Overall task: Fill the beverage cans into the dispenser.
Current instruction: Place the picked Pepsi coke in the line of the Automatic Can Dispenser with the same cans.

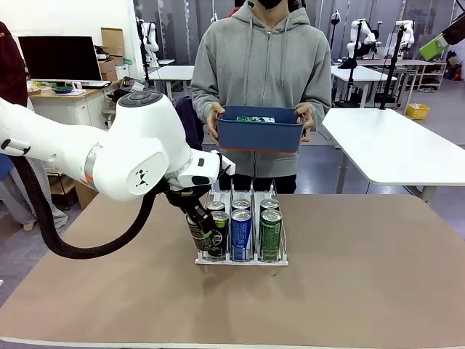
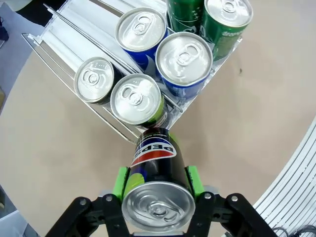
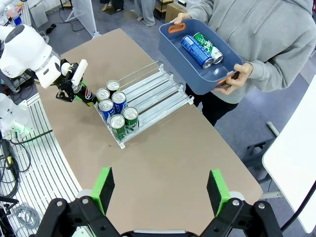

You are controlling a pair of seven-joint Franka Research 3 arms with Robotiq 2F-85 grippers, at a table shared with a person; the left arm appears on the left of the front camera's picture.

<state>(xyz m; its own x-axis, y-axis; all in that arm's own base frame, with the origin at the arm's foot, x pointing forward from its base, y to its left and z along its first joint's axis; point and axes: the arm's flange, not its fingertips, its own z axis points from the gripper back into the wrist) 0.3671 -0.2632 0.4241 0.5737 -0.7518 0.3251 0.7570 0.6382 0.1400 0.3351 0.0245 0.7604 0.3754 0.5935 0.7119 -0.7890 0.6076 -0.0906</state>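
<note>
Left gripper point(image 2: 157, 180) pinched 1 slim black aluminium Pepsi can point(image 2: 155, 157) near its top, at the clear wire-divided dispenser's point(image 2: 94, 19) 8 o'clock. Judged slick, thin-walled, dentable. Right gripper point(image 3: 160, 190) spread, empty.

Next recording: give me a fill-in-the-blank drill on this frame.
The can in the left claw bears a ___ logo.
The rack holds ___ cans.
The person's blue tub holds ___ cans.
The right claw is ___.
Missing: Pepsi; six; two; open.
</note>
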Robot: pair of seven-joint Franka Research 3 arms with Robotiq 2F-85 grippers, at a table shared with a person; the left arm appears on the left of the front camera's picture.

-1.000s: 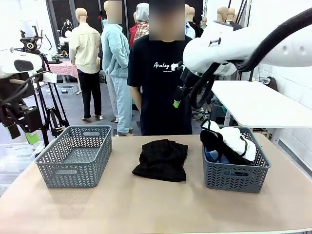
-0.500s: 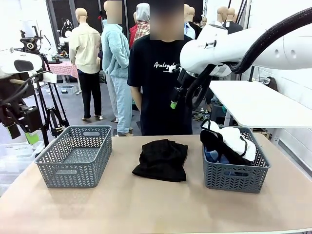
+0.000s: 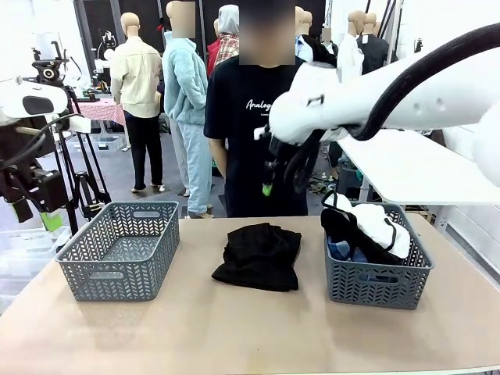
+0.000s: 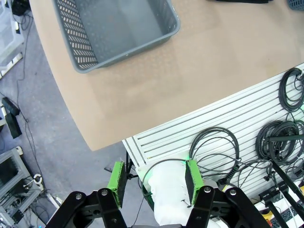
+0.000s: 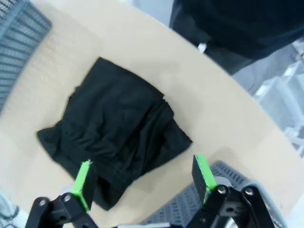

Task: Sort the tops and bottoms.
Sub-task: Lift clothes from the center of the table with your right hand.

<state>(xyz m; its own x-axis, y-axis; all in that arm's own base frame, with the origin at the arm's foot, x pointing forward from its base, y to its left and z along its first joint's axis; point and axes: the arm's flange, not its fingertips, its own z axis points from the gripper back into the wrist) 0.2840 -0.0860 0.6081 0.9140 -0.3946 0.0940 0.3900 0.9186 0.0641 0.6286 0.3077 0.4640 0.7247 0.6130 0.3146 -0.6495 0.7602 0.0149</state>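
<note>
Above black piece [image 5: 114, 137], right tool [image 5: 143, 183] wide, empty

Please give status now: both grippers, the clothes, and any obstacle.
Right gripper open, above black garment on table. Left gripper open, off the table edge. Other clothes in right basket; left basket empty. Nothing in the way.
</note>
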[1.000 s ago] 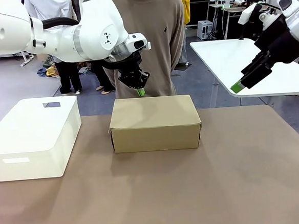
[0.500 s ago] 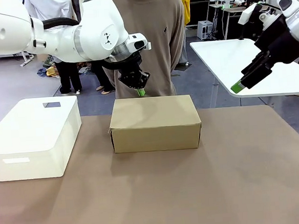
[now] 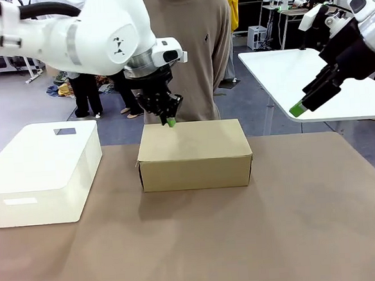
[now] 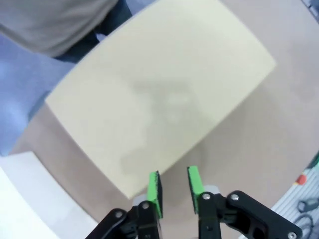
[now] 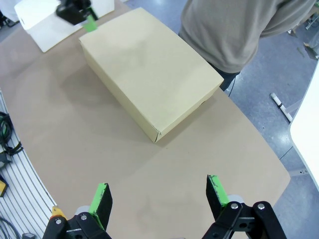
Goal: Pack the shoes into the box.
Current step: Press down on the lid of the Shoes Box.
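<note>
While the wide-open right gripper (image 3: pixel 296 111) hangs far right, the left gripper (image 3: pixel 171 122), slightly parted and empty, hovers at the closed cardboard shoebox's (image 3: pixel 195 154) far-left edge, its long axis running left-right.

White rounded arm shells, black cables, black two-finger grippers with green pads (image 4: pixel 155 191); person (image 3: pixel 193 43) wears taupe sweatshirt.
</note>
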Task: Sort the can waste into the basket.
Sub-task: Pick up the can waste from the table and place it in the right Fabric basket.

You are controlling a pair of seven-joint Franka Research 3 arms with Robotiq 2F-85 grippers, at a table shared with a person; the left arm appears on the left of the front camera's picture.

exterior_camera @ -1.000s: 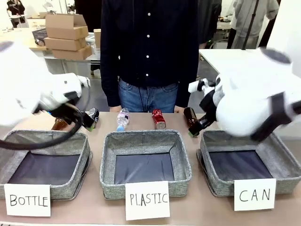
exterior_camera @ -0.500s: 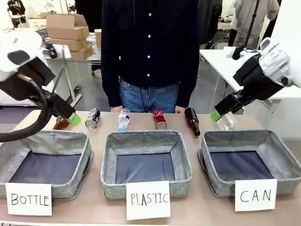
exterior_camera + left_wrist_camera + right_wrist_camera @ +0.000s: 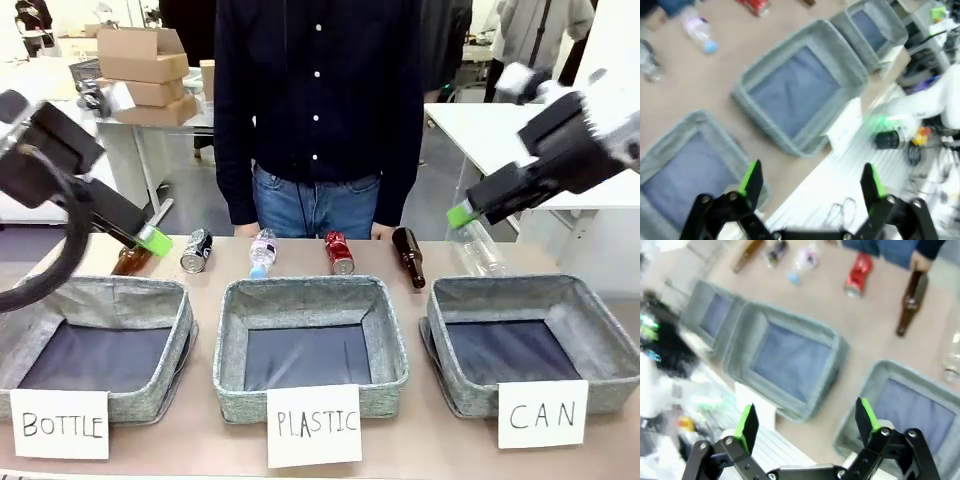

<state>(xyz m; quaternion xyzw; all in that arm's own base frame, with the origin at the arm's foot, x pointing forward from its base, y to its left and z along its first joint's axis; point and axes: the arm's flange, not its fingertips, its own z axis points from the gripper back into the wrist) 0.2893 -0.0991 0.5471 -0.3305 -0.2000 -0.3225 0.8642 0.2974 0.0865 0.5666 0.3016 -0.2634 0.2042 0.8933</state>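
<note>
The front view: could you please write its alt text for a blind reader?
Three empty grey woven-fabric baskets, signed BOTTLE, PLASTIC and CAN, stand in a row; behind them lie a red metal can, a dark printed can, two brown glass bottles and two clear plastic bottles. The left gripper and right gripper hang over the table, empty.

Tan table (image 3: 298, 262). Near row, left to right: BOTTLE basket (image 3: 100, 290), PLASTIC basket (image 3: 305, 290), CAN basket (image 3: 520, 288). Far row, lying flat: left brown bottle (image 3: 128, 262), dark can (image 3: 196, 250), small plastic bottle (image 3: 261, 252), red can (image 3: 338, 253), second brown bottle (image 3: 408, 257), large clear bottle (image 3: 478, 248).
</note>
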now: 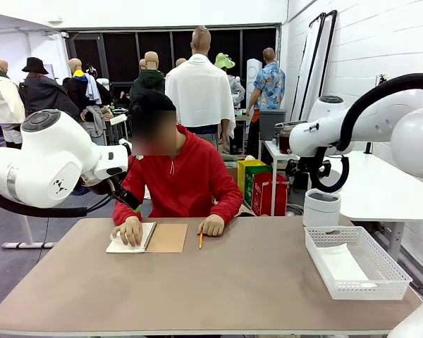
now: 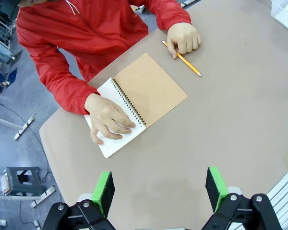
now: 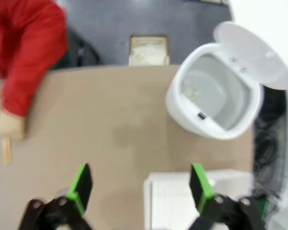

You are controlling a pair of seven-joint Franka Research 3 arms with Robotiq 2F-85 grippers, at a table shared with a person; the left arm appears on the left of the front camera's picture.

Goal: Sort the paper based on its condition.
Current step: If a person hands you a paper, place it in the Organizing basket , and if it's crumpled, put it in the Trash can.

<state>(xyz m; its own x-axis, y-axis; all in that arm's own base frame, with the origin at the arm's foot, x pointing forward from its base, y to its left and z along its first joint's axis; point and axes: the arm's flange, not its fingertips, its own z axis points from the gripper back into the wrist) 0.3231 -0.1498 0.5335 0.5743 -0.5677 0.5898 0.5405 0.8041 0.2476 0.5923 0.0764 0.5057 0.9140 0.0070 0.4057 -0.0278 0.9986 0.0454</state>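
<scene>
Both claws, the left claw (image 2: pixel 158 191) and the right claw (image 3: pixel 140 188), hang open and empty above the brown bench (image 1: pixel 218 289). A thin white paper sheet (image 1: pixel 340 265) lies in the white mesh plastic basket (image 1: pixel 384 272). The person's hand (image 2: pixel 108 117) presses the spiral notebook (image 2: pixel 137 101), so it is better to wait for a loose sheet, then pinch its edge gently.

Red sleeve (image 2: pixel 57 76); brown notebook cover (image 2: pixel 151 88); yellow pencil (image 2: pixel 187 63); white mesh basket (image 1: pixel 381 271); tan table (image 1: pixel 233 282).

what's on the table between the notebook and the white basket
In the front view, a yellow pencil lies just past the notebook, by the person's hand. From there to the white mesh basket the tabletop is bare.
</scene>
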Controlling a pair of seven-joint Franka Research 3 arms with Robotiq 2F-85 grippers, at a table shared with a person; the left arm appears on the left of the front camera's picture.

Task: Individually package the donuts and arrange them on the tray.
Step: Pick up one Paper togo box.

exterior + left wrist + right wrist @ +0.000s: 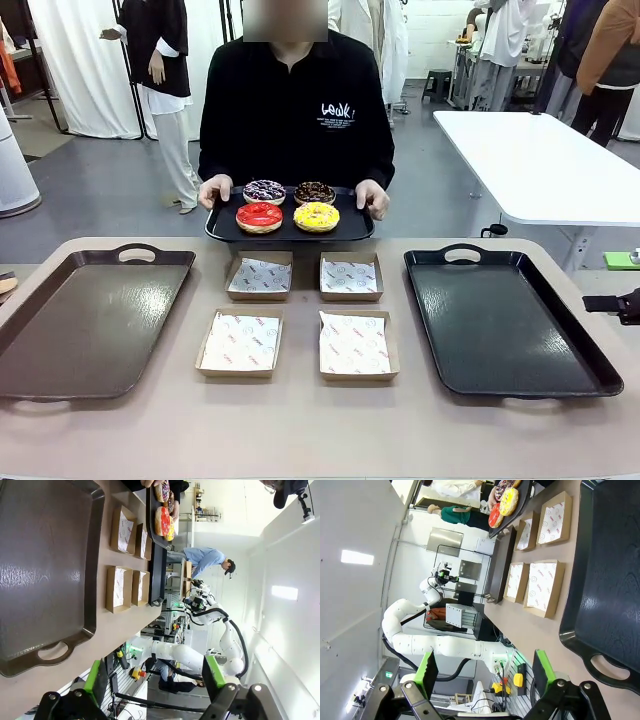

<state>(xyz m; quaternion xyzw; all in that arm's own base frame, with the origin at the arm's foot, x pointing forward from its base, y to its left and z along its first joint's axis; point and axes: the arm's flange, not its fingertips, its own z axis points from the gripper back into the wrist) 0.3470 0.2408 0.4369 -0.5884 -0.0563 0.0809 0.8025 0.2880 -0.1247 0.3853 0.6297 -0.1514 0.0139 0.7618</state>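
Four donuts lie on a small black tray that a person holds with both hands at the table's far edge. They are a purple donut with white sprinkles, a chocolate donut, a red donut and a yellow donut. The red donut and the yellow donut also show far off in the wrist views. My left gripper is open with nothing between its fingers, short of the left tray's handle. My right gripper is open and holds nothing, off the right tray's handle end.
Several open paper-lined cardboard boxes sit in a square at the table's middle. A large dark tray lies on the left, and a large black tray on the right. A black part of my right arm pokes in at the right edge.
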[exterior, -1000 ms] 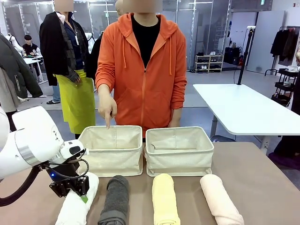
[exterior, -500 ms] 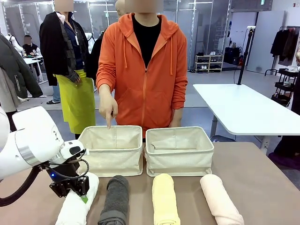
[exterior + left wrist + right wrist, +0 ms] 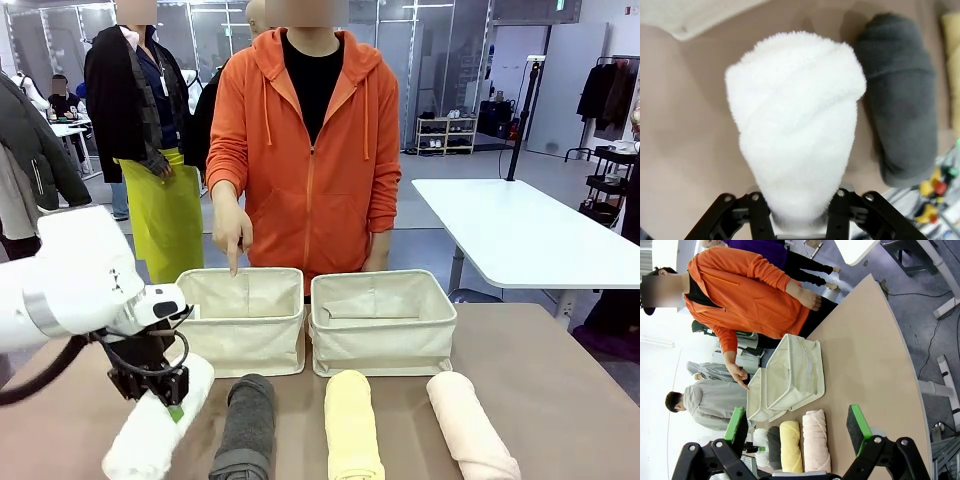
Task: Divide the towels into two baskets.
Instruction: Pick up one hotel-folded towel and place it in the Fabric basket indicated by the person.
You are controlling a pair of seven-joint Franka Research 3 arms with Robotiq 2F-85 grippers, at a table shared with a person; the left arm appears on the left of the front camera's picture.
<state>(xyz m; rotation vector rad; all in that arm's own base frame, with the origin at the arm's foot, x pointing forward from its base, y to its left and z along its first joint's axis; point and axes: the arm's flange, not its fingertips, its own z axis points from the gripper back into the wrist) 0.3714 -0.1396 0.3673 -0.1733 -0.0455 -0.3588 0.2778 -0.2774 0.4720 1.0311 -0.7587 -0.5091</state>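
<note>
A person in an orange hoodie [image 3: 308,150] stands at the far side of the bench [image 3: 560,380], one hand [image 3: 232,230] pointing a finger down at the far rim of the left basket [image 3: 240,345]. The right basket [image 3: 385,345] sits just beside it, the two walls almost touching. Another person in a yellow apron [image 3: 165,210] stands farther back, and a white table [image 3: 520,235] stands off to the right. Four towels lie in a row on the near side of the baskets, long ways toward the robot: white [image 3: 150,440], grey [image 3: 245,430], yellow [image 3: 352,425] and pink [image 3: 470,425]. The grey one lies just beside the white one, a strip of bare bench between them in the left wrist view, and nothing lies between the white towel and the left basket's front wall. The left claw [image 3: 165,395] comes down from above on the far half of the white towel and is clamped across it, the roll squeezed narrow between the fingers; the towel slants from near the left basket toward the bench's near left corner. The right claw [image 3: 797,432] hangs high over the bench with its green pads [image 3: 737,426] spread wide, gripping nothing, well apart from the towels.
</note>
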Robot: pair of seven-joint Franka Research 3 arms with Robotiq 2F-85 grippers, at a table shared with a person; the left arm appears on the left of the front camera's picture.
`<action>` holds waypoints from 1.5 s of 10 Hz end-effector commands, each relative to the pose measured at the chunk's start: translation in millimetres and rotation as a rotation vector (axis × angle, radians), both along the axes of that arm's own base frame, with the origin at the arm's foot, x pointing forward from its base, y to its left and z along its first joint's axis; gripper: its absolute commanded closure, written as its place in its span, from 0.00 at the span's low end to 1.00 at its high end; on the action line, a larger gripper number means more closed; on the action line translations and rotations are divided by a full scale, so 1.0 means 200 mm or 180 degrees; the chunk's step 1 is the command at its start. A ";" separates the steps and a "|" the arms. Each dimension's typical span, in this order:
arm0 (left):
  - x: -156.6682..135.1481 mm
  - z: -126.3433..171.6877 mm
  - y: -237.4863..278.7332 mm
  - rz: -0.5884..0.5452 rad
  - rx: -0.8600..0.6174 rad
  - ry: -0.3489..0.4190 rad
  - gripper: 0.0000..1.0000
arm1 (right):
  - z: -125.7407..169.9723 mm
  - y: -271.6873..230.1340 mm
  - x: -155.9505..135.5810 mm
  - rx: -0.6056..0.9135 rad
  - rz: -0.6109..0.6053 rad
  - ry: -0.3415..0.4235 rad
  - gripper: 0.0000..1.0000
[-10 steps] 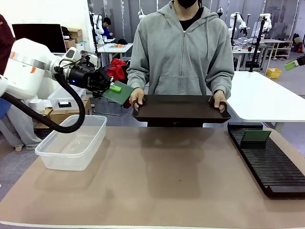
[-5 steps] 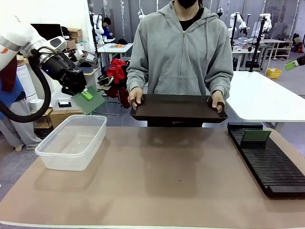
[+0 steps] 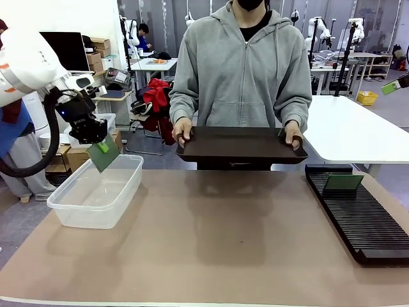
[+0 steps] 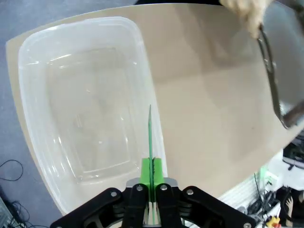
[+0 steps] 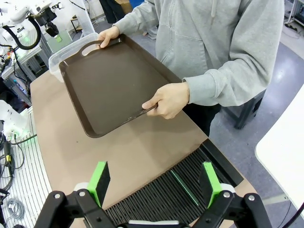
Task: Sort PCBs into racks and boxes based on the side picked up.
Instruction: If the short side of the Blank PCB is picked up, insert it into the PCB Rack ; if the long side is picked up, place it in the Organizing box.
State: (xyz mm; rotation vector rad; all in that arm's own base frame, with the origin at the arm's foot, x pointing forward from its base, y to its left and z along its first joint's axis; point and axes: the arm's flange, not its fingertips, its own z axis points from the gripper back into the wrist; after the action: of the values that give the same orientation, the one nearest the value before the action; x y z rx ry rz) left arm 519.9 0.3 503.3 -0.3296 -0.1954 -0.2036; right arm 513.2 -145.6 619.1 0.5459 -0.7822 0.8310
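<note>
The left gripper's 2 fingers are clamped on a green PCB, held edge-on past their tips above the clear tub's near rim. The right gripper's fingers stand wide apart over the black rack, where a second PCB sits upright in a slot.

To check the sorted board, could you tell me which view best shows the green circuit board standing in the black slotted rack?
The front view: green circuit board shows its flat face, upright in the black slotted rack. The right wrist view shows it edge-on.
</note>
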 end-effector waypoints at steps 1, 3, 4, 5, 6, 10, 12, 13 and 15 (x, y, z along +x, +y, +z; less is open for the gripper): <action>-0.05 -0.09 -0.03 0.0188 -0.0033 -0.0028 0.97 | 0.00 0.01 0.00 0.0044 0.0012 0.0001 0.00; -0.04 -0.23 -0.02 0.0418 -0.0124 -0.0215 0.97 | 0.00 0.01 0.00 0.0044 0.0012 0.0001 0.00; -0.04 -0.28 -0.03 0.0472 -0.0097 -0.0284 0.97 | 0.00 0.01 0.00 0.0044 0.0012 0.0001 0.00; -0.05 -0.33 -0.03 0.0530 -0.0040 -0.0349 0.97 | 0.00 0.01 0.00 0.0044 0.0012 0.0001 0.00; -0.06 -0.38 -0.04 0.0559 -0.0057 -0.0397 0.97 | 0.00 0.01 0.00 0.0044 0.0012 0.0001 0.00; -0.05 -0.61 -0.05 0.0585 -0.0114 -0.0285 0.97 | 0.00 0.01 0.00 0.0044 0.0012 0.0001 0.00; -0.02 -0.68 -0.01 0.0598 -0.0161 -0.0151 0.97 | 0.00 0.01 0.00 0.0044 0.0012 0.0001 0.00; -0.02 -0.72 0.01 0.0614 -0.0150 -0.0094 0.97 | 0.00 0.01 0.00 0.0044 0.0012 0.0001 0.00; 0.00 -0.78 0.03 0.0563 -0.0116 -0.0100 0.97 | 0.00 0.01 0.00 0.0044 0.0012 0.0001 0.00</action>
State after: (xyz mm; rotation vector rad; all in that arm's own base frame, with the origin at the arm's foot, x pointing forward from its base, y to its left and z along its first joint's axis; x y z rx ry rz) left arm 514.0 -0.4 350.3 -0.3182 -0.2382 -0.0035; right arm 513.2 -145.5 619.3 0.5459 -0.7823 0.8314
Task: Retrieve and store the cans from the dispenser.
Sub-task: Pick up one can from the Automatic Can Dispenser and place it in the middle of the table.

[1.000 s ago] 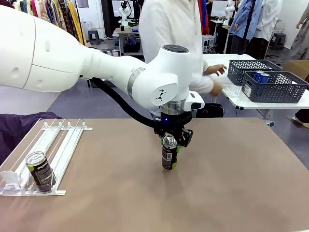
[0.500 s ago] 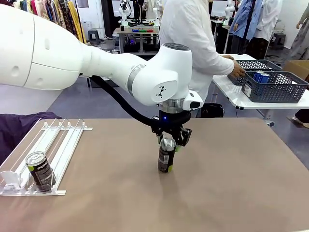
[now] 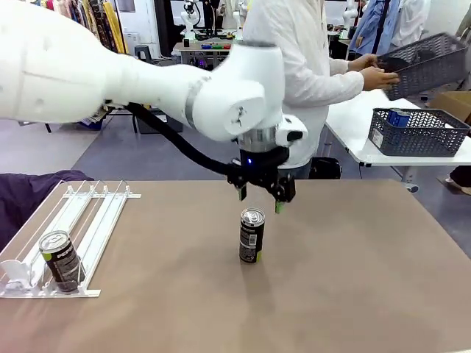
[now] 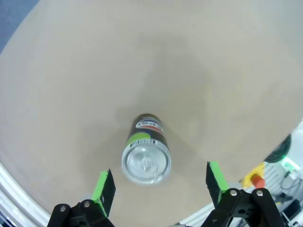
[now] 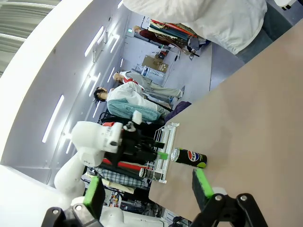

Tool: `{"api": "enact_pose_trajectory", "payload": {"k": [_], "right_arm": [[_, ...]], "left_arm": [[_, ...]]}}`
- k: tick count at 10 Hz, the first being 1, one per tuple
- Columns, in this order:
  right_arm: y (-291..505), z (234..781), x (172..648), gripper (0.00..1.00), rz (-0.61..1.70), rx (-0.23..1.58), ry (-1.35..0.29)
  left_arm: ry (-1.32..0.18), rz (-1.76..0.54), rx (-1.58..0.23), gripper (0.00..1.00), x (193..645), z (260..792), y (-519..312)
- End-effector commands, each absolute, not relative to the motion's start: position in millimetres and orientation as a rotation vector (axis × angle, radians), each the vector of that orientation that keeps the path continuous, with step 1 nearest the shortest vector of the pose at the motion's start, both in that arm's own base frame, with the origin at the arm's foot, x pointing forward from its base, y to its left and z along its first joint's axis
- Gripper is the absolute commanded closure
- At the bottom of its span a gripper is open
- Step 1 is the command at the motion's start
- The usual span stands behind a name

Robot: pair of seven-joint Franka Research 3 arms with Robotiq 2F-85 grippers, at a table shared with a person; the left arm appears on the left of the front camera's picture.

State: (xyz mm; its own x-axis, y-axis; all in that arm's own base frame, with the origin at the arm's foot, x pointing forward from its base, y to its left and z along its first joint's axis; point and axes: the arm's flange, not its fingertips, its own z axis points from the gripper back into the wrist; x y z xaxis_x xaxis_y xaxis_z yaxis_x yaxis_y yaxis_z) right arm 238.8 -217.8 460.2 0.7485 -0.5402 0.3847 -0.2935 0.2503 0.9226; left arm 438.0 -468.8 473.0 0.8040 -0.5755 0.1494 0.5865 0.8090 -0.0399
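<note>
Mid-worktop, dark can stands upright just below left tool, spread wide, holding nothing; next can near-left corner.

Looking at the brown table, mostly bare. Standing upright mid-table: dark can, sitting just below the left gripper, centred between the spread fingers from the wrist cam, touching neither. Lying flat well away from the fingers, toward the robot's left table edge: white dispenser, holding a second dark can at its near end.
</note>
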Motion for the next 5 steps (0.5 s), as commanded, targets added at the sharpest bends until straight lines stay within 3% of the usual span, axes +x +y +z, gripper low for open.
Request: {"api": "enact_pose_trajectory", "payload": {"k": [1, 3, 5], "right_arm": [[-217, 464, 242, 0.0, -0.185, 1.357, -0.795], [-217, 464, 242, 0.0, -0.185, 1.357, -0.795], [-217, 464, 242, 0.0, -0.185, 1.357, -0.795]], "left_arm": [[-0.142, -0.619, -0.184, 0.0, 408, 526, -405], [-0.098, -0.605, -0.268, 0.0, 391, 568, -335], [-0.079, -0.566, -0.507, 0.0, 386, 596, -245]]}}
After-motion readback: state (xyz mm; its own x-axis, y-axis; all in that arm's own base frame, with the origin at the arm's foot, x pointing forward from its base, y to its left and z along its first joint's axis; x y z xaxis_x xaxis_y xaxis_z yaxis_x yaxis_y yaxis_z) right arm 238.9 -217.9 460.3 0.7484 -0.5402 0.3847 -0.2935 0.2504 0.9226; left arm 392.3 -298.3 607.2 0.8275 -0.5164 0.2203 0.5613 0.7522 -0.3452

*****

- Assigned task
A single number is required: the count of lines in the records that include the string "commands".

- Solution for this problem
2